Having the ability to analyze and gather data is vital in today’s market. The main goal of a quantitative analyst is to use that data to predict future trends. To illustrate, if you want to know what will happen next, it’s better to make a prediction rather than just guessing or basing your analysis on your personal bias.
So, how can you use analytics to predict markets‘ direction and financial results? Here are three tips.
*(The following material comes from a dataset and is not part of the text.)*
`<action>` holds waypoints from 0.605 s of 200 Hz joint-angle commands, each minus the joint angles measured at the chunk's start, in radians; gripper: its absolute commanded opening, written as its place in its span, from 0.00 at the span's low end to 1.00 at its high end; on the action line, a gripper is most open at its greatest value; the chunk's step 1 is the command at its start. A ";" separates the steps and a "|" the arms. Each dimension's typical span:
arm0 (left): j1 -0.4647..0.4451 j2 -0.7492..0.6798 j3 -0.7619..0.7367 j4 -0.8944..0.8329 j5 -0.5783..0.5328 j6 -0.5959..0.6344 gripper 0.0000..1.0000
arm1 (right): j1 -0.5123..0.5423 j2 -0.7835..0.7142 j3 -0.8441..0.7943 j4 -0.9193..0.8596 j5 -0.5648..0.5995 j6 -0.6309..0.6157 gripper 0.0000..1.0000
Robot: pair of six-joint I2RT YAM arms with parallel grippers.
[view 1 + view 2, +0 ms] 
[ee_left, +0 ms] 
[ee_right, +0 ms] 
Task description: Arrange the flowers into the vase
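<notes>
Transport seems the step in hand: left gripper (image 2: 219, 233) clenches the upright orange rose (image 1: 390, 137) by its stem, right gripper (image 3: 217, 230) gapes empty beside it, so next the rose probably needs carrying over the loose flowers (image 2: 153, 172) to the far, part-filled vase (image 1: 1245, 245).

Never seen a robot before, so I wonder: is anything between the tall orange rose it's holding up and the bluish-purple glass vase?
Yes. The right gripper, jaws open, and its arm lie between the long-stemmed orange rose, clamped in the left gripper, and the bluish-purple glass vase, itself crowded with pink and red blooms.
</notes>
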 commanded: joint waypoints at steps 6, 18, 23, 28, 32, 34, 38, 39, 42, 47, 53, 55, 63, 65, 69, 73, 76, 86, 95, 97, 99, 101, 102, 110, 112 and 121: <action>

A common question about using analytics is whether there is any value in looking at historical data. And the answer is yes. While a solid data set isn’t necessarily needed to make reliable forecasts, it’s still an effective tool to consider. Even though it’s not relevant for analyzing the current trends, it can help provide insight into the long-term.
Look at the market cap and earnings of a stock before and after it rises. This can be done using the technology of trend following. Trend following gives you a snapshot of the behavior of a stock through time. From there, you can determine whether or not a stock has gotten overvalued or undervalued.
From your historical snapshot, identify the same stock. It’s time to look at its behavior over time. During the initial upswing, see if the price is still higher than its previous low and if it’s still moving upward.
Next, look at the same stock within a short period of time. If it moves out of the overbought range, then you can conclude that the stock is headed in the right direction. Similarly, if it moves out of the oversold range, then you can conclude that the stock is in a bearish trend.
Then, take a look at the last three months of the company’s performance and determine if the stock has had a break-out or was seen as a non-bullish period. If it’s bullish and moves higher, then you have a good chance of a big increase in the share price. If it’s bearish and falls, then you have a much less likely chance of a big drop.
What you’re basically looking for is a clear signal that the stock is on its way up. Ideally, you want a reliable indicator such as the MACD indicator, which contains a market ratio indicator, the moving average and the candlestick indicator. All of these indicators are based on fundamental analysis.
If the indicator indicates a support level, you can use a moving average to track the momentum. Take note of the stock’s movement against this moving average.
Finally, you need to consider the candlestick indicator. To learn more about it, check out The Calculus of Wall Street.
By combining traditional tools with analytics, you can make more informed decisions in your trading decisions. Use your intuition and the combined knowledge from the three different analytics techniques to forecast future trends.